> [Given material]:
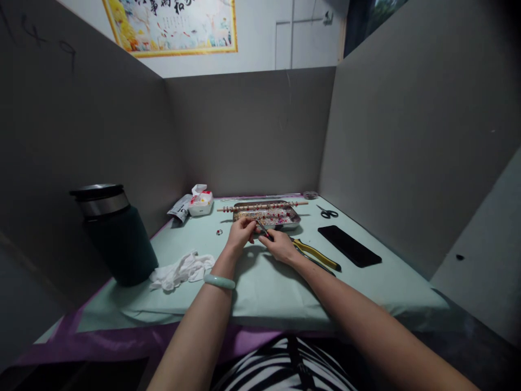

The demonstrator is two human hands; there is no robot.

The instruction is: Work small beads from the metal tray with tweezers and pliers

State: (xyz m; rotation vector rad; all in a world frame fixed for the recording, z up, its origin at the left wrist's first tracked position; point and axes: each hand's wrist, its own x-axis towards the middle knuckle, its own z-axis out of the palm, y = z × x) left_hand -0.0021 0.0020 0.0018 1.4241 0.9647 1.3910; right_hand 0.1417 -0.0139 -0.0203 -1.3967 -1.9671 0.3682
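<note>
1. Here's the right hand [280, 245], gripping a slim tool [264, 230] just in front of the tray [292, 224].
2. The left hand [241, 231], fingertips pinched closed, works at the tool's tip by the tray's near edge (what's between them, I can't tell).
3. A ring-strung stick [262, 206] lies across the tray!
4. Yellow-handled pliers [315, 253] lie near-right of the tray; a lone ring [219, 232] sits left of it.
</note>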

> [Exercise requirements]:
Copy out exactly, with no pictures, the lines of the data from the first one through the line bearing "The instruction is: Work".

> [Exercise answer]:
The demonstrator is two human hands; there is no robot.

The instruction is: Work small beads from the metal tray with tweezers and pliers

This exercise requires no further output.